Butter doesn’t quite melt, in other words, but there’s enough here to suggest that Lina Stores — “with its noble mission of feeding people good quality, affordable dishes” — “could be the future of Soho”. If this feels like another ever-so-slightly simplistic interpretation (see: Pastaio, Rambla, the area’s history of low-cost trattorie), it’s clearly one without malice: when it comes to the prospects of this newest addition to a central London “institution”, Butter has her “fingers crossed”.

Beck at Browns

To finish up this week, it’s Giles Coren who, midway through his review, hands the reins over to Russell Chambers, who pronounces much of the fare on offer “bland and unmemorable”. In a signature style that suggests he probably shouldn’t give up the day job, he goes on to observe how “nothing sings” — the product, no doubt, of the parachuted-in chef cooking from “a solid colour-by-numbers playbook” that “he has to follow rigidly”. The “exact opposite of, say, a River Café,” argues Chambers, “where the chef of the day arrives to find staff shelling peas and peeling langoustines before discussing together what might go on the lunch and evening menu.”

Notwithstanding the single greatest rhetorical question ever committed to paper — “who deep-fries a caper that has its own provenance acronym?” — this sort of misty-eyed (Rose-tinted?) codswallop is enough to make one miss Coren himself, really: even he could never bring himself to tut that “There were no special dishes of the day. No pasta just thought up. No fish just arrived”.

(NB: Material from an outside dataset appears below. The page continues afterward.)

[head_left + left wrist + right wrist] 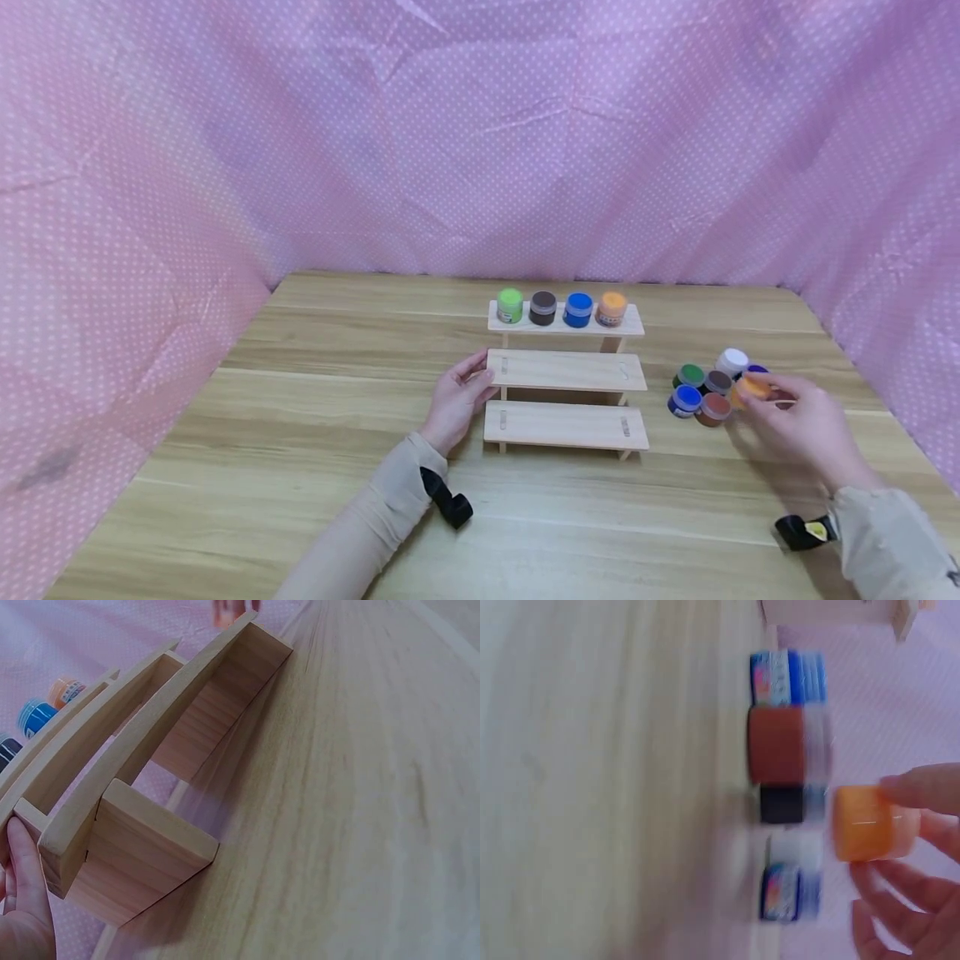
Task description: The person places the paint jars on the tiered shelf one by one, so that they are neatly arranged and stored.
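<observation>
My right hand [806, 427] pinches an orange paint jar [864, 823] between thumb and fingers. The right wrist view shows this jar raised off the table, beside the other jars. My left hand [452, 407] grips the left end of a three-tier wooden stand [566, 423] at its middle tier, with a finger against the wood in the left wrist view. On the stand's top tier, light green [510, 307], dark brown [543, 308], blue [578, 310] and orange-lidded [611, 309] jars stand in a row. The middle and bottom tiers bear no jars.
Right of the stand is a cluster of paint jars: green [689, 377], white [732, 362], dark brown [717, 383], blue [685, 402], reddish brown [713, 410] and a dark blue one [789, 892] partly hidden. A pink dotted cloth [480, 150] hangs around the wooden table [315, 375].
</observation>
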The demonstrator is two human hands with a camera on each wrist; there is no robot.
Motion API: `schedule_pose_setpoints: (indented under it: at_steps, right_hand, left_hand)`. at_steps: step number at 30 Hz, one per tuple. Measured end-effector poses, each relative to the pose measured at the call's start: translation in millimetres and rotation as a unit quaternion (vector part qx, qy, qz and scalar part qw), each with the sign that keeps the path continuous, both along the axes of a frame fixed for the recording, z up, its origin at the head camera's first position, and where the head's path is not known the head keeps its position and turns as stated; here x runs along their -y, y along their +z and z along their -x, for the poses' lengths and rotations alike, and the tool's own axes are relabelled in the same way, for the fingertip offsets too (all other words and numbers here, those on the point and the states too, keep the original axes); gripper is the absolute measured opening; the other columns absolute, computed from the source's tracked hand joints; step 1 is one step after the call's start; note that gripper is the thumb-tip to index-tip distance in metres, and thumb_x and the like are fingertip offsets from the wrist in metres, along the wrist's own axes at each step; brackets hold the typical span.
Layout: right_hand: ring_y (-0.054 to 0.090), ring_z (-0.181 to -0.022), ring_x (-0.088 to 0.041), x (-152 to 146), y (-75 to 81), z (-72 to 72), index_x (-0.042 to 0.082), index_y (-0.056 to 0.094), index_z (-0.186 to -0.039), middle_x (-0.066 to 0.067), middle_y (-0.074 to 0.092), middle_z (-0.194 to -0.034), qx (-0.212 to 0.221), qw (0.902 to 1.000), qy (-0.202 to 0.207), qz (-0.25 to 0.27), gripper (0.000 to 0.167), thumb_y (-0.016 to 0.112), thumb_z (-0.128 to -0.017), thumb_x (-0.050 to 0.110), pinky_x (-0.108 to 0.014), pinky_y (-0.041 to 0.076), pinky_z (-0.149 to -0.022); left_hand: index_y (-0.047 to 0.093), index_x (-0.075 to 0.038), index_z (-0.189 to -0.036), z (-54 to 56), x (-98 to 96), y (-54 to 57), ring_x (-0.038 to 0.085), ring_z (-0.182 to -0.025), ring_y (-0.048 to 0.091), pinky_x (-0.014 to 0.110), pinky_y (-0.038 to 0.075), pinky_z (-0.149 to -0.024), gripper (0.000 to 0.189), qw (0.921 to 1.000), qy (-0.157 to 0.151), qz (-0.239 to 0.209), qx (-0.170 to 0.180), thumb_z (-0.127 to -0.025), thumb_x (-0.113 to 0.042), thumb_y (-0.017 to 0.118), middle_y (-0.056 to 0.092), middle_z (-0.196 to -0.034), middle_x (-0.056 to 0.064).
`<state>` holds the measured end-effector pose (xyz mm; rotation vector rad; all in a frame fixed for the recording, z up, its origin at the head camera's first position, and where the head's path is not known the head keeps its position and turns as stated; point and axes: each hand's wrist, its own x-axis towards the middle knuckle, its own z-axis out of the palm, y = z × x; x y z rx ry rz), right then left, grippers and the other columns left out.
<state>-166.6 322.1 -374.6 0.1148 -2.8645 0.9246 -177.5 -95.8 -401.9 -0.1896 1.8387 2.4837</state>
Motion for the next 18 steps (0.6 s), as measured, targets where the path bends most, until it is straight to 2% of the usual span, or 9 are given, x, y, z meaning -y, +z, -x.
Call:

When Coren does take back control of the piece, it’s to add a few points in mitigation: the room is “plush and comfortable”, the staff “truly know how to make middle-aged scoffers feel welcome at the end of a long day”, and any flaws in execution may be attributable to the fact that the place was still in its soft opening phase, with 50% off. The 1995 Haut-Brion that Chambers brought along as his meal ticket doubtless went down like a dream, but for a variety of reasons it’s hard not to feel that this is a review that should be half-discounted, too.